Mustafa Kemal 16 Mayıs 1919 günü Şişli’deki evinden otomobil’e
atlayarak Galata rıhtımına geldi ve hazırlandığı söylenen Bandırma Vapuruna bindi. Hareketinden biraz önce arkadaşlarından biri:
– İngilizlerin bindiğimiz gemiyi takip etmek, hatta batırmak ihtimalleri vardır, demişti.
Mustafa Kemal:
– Burada esir gibi yaşamaktansa, Karadeniz’de batmayı tercih ederim,
cevabını verdi. Sonra yanındakilere Dolmabahçe önünde düşman gemilerini göstererek:
– Bunlar işte böyle… Dayandıkları tek şey yalnız demir, çelik ve silah
kuvveti! Bildikleri tek şey yalnız madde… Bunlar hürriyet uğruna ölmeye karar verenlerin kuvvetini anlayamazlar. Biz Anadolu’ya yalnız
silah ve cephane değil, ideal ve iman götürüyoruz, dedi.

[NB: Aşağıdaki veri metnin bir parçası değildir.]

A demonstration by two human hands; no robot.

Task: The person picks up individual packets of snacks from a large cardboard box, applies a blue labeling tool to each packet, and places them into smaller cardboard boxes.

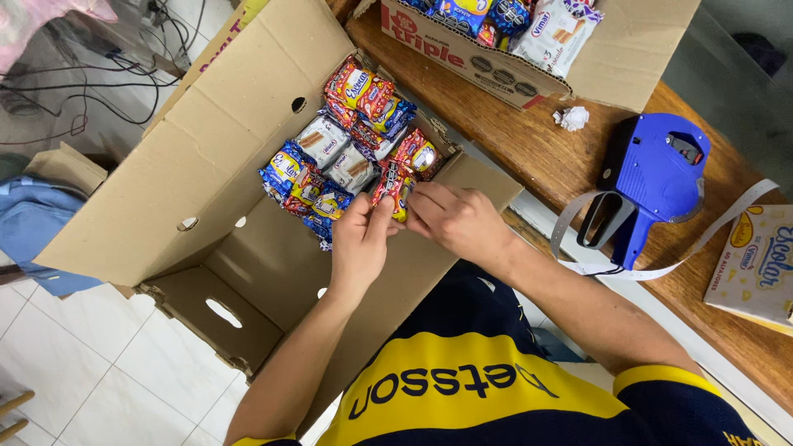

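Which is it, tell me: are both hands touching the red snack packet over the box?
Touching: the head view shows left hand and right hand pinching the red snack packet.

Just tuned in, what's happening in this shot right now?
A person leans over an open cardboard box half filled with small snack packets. Both hands meet at its edge: the left hand and right hand hold one red snack packet between their fingers. A blue price-label gun lies on the wooden table nearby, untouched.
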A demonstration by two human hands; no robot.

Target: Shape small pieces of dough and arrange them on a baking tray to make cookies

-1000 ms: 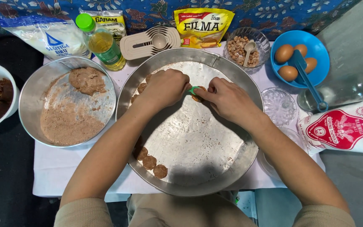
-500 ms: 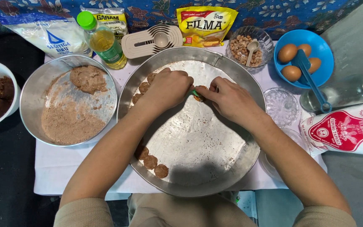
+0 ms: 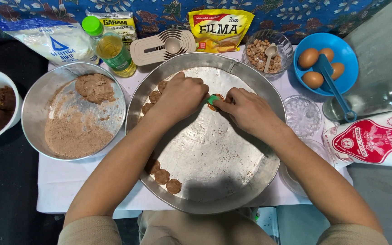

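Observation:
My left hand (image 3: 182, 95) and my right hand (image 3: 246, 109) meet over the far middle of a large round metal tray (image 3: 214, 163). Between their fingertips is a small green object with a bit of brown dough (image 3: 213, 100); both hands pinch it. Small flat brown dough discs line the tray's left rim: several near my left hand (image 3: 153, 97) and three by the near edge (image 3: 162, 176). My left forearm hides part of that row.
A metal bowl (image 3: 39, 113) with brown dough (image 3: 95, 87) stands left of the tray. An oil bottle (image 3: 110, 47), packets, a nut bowl (image 3: 264, 54), a blue egg bowl (image 3: 327, 63), a glass dish (image 3: 302, 115) and a red-and-white bag (image 3: 370, 140) ring the tray.
Both hands stayed together over the tray's far middle, with only small finger movement on the green object. The view shifted slightly.

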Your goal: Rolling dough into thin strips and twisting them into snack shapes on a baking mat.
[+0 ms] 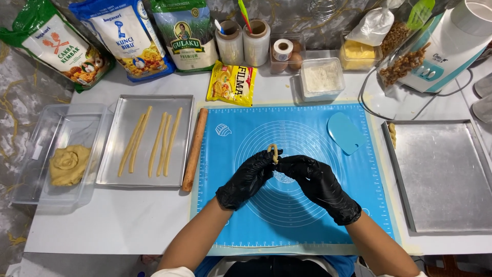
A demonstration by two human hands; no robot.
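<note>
Both hands wear black gloves and meet above the middle of the blue silicone baking mat (246, 215). My left hand (247, 178) and my right hand (316, 185) pinch a small looped strip of pale dough (273, 152) between their fingertips, with its loop sticking up above the fingers. On the metal tray (118, 169) to the left of the mat lie several long thin dough ropes (164, 141). A wooden rolling pin (195, 150) rests along the mat's left edge.
A clear plastic tub (31, 169) at far left holds a lump of dough (68, 164). A second metal tray (446, 179) on the right carries a small dough piece (392, 134) in its corner. A light blue scraper (345, 133) lies on the mat. Bags, tape rolls, eggs, a flour tub and a mixer line the back.
</note>
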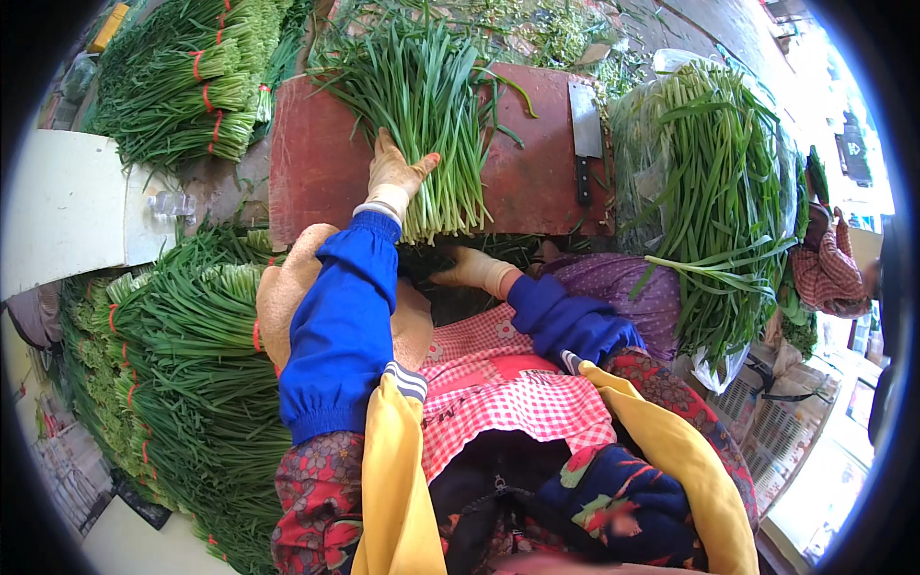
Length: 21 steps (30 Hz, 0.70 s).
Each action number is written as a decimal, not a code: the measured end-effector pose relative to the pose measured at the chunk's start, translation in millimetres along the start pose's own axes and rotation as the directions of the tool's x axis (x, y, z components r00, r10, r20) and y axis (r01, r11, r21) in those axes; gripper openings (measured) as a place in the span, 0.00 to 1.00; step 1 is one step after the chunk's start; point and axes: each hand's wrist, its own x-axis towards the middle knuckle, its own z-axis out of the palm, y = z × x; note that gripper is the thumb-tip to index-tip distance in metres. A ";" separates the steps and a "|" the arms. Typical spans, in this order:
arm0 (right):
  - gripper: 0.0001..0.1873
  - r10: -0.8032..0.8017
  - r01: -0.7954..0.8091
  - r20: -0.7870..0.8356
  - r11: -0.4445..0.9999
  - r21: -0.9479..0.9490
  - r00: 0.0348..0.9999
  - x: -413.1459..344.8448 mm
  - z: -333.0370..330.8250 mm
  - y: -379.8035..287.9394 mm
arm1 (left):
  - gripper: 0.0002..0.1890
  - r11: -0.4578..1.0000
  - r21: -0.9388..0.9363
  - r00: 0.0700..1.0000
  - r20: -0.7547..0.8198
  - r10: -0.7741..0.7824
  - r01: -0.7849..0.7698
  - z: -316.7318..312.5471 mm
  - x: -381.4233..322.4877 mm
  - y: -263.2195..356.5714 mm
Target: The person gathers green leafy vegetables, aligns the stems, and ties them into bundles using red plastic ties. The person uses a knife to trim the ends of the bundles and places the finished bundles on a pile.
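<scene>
A loose bunch of garlic chives lies on a red board, its pale stem ends at the near edge. My left hand, in a worn light glove, rests on the left side of the stems with thumb and fingers apart; its palm side is hidden. Below the board's near edge, my right hand, also gloved, is low among dark green leaves; its fingertips are partly hidden, so I cannot tell if it grips anything. A cleaver with a black handle lies on the board's right side.
Chive bundles with red bands are stacked at the upper left and lower left. Loose chives lie over a plastic-wrapped heap on the right. A clear plastic bottle is by a white surface. Trimmings litter the ground beyond the board.
</scene>
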 end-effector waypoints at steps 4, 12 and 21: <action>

Boğazdan çıktıktan sonra gece yarsına doğru kaptanın yanına gitti. Sordu:
– Karadeniz’de kaçıncı seferiniz kaptan?
– İlk çıkışımdır efendim.
– Denizin tehlikeli yerlerini bilir misin?

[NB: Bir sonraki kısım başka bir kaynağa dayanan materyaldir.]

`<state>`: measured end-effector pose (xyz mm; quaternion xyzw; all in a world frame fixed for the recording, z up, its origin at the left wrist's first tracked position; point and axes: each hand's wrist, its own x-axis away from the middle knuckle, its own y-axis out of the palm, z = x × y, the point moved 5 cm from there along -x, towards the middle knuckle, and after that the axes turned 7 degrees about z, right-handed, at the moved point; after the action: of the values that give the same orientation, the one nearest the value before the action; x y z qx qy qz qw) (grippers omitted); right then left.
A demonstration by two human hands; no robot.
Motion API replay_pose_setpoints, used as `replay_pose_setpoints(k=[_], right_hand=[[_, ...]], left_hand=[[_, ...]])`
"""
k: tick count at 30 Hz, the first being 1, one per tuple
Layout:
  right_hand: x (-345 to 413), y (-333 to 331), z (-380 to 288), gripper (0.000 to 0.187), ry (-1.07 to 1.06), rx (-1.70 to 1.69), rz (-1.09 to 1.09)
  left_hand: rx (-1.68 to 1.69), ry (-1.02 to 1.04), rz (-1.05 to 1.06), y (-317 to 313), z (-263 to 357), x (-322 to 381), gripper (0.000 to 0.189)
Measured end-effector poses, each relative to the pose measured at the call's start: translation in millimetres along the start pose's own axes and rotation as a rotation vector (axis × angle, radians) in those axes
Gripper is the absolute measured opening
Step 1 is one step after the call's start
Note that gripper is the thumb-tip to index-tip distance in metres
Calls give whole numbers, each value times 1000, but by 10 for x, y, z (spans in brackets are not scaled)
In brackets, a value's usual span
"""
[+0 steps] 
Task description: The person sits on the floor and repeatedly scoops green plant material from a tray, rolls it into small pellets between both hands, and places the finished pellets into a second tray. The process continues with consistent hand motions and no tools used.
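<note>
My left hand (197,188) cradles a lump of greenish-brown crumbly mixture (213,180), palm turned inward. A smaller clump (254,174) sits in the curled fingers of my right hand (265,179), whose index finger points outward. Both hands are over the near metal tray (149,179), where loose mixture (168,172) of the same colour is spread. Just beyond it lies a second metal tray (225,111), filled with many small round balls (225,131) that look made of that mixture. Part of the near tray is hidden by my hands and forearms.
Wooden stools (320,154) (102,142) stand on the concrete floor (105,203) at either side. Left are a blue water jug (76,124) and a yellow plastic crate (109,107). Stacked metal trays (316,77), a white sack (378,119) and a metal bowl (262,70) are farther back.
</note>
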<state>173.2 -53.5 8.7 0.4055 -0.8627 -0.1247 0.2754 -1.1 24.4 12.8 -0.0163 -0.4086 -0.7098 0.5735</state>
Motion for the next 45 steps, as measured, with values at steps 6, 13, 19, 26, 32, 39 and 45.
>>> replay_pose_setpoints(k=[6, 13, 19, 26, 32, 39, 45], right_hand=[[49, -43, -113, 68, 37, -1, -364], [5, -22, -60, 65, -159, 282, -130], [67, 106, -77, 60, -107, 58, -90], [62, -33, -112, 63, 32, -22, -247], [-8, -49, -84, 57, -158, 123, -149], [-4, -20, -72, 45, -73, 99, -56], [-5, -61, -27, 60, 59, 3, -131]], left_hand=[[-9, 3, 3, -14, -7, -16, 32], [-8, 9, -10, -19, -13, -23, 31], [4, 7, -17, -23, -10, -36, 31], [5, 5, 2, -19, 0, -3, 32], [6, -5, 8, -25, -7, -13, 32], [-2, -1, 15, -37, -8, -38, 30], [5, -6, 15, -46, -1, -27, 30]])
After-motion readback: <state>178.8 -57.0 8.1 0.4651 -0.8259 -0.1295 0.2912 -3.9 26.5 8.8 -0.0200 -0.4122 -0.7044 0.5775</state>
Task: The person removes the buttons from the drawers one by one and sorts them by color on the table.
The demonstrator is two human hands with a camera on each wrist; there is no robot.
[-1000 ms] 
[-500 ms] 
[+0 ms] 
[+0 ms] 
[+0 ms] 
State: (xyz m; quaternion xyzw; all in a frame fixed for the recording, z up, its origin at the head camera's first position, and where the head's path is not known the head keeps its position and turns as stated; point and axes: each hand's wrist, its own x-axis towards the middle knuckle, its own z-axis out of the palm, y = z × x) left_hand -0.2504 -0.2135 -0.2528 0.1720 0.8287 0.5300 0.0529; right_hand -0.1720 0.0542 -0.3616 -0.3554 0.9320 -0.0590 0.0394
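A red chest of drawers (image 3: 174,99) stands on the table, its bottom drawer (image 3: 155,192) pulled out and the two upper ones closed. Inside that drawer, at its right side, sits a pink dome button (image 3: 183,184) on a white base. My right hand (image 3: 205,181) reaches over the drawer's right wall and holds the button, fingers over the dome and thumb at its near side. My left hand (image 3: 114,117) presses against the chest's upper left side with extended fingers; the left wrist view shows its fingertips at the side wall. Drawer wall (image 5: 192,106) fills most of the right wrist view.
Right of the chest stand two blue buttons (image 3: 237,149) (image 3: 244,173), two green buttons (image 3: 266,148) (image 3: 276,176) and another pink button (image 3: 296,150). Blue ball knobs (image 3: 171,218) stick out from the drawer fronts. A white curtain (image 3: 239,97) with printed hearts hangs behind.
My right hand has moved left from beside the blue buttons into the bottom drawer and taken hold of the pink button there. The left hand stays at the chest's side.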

Kaptan harita üzerinde bir yer göstererek:
– Şu Kerempe burnunu geçersek tehlikeyi atlatmış oluruz.
– Demek ki devamlı tehlike içindeyiz, diyen Mustafa Kemal harita
üzerinde kaptana şu emirleri verdi:
– Normal rotayı takip etmeyeceksiniz. Karaya çarpmamak kaydıyla
mümkün olduğu kadar kıyıdan gideceksiniz. Lazım gelirse gemiyi tereddütsüz karaya saplayacaksınız.
– Gemiyi feda ettikten sonra istediğiniz yere çıkarız, efendim.
Biraz düşündükten sonra tekrar sordu:
– Kaç mil gidiyoruz, kaptan?
– Sekiz, on mil ama havaya bakar.
– Ne havası?
– Yani fırtına olursa pek yol alamayız.
Böylece gemi mümkün olduğu kadar kıyıdan gidiyordu. Mustafa Kemal’in
bütün amacı Anadolu’nun bir kıyısına ayak basmaktan ibaretti.
Önce Sinop’a uğradılar. Oradan Samsun’a karadan gitmek istedi ise de yol
olmadığını söylediler. Tekrar Bandırma Vapuru’na bindi.
Samsun göründüğü zaman çocuk gibi seviniyordu.
Samsun’da aldığı bir haber, kaptana rotayı değiştirtmesinde ne kadar isabetli olduğunu gösterdi: İngilizler gemiyi takip etmişler, fakat normal yol üzerinde rastlayamamışlardı.